━━━ INFORMATION SUPPLIED

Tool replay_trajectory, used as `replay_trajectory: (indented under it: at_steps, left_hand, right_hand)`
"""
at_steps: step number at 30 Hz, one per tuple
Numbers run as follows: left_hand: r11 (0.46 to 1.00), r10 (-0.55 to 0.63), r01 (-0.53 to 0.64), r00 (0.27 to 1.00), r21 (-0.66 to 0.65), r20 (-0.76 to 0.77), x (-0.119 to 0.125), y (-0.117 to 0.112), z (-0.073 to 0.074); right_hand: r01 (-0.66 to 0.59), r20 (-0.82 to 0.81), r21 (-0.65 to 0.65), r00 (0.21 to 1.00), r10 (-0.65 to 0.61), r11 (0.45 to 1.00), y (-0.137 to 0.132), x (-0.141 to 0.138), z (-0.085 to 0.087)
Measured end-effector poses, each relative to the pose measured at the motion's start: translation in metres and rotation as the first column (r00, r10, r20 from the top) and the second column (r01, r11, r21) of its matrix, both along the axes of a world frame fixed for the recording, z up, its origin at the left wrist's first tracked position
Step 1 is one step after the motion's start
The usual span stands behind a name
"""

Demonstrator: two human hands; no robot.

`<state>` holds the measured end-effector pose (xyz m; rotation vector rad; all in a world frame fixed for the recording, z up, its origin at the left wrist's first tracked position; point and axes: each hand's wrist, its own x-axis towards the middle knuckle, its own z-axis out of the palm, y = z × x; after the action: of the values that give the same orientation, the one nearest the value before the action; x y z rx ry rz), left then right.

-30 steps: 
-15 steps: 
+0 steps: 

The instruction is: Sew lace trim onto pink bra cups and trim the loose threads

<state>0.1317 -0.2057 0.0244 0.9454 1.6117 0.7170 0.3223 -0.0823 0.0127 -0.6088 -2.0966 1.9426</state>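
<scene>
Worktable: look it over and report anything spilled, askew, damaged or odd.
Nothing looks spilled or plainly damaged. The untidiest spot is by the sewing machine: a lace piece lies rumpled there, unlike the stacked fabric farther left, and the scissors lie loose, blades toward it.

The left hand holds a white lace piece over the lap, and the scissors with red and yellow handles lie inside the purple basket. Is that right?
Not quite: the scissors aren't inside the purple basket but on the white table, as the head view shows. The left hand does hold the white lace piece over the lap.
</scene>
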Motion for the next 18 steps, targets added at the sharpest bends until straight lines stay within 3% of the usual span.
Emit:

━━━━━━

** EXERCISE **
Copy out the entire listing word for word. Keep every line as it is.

** SOLUTION TO THIS PROBLEM **
Tool replay_trajectory, used as `replay_trajectory: (indented under it: at_steps, left_hand, right_hand)`
"""
at_steps: step number at 30 Hz, one per tuple
Numbers run as follows: left_hand: r11 (0.46 to 1.00), r10 (-0.55 to 0.63), r01 (-0.53 to 0.64), r00 (0.27 to 1.00), r21 (-0.66 to 0.65), r20 (-0.76 to 0.77), x (-0.119 to 0.125), y (-0.117 to 0.112), z (-0.073 to 0.074); right_hand: r01 (-0.66 to 0.59), r20 (-0.82 to 0.81), r21 (-0.65 to 0.65), r00 (0.21 to 1.00), r10 (-0.65 to 0.61), r11 (0.45 to 1.00), y (-0.137 to 0.132), x (-0.141 to 0.138), z (-0.085 to 0.087)
Measured end-effector poses, each relative to the pose measured at the motion's start: translation in metres and rotation as the first column (r00, r10, r20 from the top) and the second column (r01, r11, r21) of its matrix, both along the axes of a world frame fixed for the recording, z up, its origin at the left wrist's first tracked position
Step 1 is one step after the motion's start
The usual span stands behind a name
"""

Demonstrator: two human hands; no robot.

`<state>` holds the measured end-effector pose (xyz m; rotation vector rad; all in a world frame fixed for the recording, z up, its origin at the left wrist's first tracked position; point and axes: each hand's wrist, its own x-axis towards the middle knuckle, its own z-axis out of the palm, y = z × x; after the action: of the values that give the same orientation, the one nearest the value before the action; x y z rx ry rz), left then right.

-30 steps: 
-15 steps: 
+0 steps: 

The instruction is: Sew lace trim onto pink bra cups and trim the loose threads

<state>0.1317 -0.2057 0.0244 0.9454 1.6117 0.7170 0.3223 -0.0823 0.0127 -0.6088 -2.0966 1.9426</state>
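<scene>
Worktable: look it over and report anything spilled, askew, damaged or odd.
Nothing looks spilled or plainly damaged. The untidiest spot is by the sewing machine: a lace piece lies rumpled there, unlike the stacked fabric farther left, and the scissors lie loose, blades toward it.

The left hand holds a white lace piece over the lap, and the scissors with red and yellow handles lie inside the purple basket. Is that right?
Not quite: the scissors aren't inside the purple basket but on the white table, as the head view shows. The left hand does hold the white lace piece over the lap.
</scene>
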Motion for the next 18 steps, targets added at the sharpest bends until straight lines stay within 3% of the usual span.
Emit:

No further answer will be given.